• [What the task requires]
The string "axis" may appear in lines of the listing. Report each line where it does.

• [Information provided]
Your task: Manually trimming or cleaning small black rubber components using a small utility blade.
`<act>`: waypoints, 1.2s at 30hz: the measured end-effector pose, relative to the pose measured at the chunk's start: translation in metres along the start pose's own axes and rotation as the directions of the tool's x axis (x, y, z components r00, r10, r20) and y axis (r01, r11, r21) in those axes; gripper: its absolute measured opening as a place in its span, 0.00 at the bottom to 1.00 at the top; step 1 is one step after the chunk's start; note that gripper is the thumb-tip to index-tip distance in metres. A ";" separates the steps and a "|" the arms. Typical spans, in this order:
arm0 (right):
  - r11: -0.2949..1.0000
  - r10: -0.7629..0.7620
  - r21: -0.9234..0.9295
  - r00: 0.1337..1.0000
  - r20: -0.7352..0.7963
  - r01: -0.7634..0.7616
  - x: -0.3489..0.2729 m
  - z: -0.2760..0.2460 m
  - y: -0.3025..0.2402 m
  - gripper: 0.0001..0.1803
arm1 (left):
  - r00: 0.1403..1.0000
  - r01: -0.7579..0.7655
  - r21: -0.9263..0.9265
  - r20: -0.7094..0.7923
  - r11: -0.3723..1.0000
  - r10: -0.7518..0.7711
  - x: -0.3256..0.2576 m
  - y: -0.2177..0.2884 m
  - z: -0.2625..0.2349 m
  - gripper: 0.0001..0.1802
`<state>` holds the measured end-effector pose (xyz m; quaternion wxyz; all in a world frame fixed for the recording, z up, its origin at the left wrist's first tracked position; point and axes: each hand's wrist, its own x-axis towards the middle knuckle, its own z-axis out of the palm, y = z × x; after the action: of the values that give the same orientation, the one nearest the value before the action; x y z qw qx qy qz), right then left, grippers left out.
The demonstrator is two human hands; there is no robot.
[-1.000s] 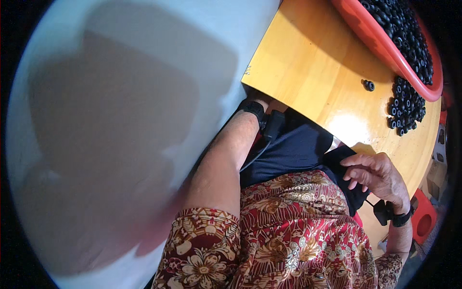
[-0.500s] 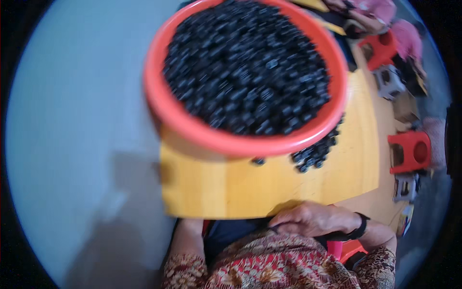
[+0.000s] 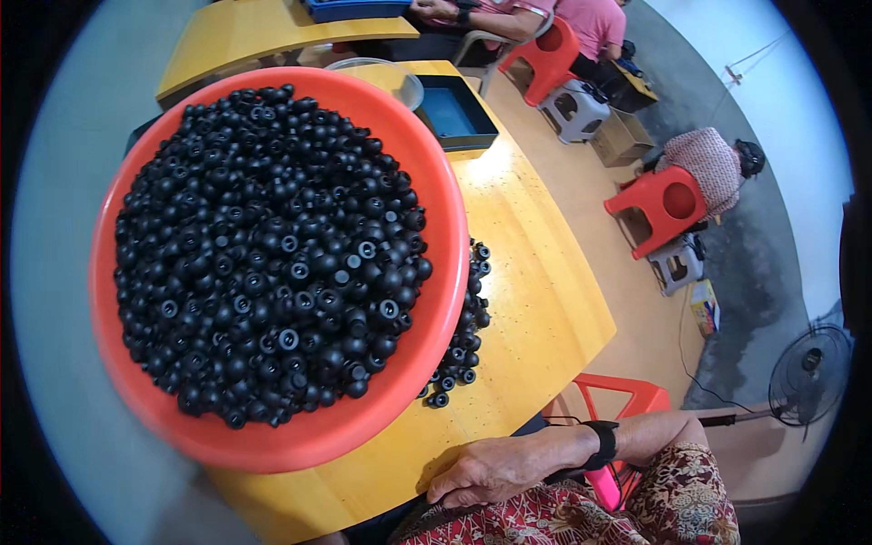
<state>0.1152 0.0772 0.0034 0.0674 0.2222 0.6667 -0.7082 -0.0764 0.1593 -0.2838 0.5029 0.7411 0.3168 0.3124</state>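
Note:
My right hand (image 3: 490,470) lies over my lap at the table's near edge, back upward and fingers curled together. Its palm is hidden, so I cannot make out whether anything is in it. A dark band circles that wrist. Only a sliver of my left forearm (image 3: 324,538) shows at the lower edge; the left hand is out of sight. In front of me, on the yellow table (image 3: 536,300), a large round orange-red basin (image 3: 442,300) is heaped with small black rounded parts (image 3: 272,245), some showing ring-shaped ends. More black parts (image 3: 461,350) lie loose along its right side.
Behind the basin stand a dark rectangular tray (image 3: 454,113) and a clear round lid or dish (image 3: 404,84). Red stools (image 3: 668,204), grey stools (image 3: 574,111), a cardboard box (image 3: 620,138) and a fan (image 3: 808,372) are to the right. Other people sit farther back.
The view has swung rightward, so the basin now appears lower and farther left. The tray and fan have come into sight. My right hand stays over my lap; most of the left forearm has left view.

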 end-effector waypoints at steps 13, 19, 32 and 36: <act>0.990 0.008 0.140 1.000 0.015 -0.010 0.006 -0.010 -0.011 0.11 | 0.999 -0.046 -0.169 0.018 0.985 0.049 0.015 -0.041 0.068 0.22; 0.989 0.091 0.107 0.994 0.062 -0.098 0.011 -0.016 -0.010 0.12 | 0.997 -0.066 -0.191 0.027 0.979 0.072 0.019 -0.055 0.078 0.22; 0.970 0.134 0.195 0.988 0.078 -0.147 0.014 -0.029 -0.023 0.11 | 0.988 -0.140 -0.224 0.031 0.964 0.151 0.051 -0.071 0.101 0.22; 0.963 0.143 0.218 0.986 0.080 -0.157 0.015 -0.028 -0.020 0.11 | 0.987 -0.147 -0.234 0.022 0.961 0.157 0.051 -0.075 0.108 0.22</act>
<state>0.1000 0.1092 0.0153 0.1167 0.2556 0.5616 -0.7783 0.0270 0.1625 -0.3796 0.5666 0.7058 0.2101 0.3697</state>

• [Answer space]
`<act>`: waypoints, 1.2s at 30hz: the measured end-effector pose, relative to the pose measured at the chunk's start: translation in metres along the start pose's own axes and rotation as the directions of the tool's x axis (x, y, z components r00, r10, r20) and y axis (r01, r11, r21) in those axes; gripper: its absolute measured opening as a place in its span, 0.00 at the bottom to 1.00 at the top; step 1 is one step after the chunk's start; note that gripper is the thumb-tip to index-tip distance in metres. A ";" separates the steps and a "|" the arms. Typical spans, in this order:
`<state>` holds the measured end-effector pose (xyz m; quaternion wxyz; all in a world frame fixed for the recording, z up, its origin at the left wrist's first tracked position; point and axes: each hand's wrist, its own x-axis towards the middle knuckle, its own z-axis out of the palm, y = z × x; after the action: of the values that give the same orientation, the one nearest the value before the action; x y z qw qx qy qz), right then left, grippers left out.

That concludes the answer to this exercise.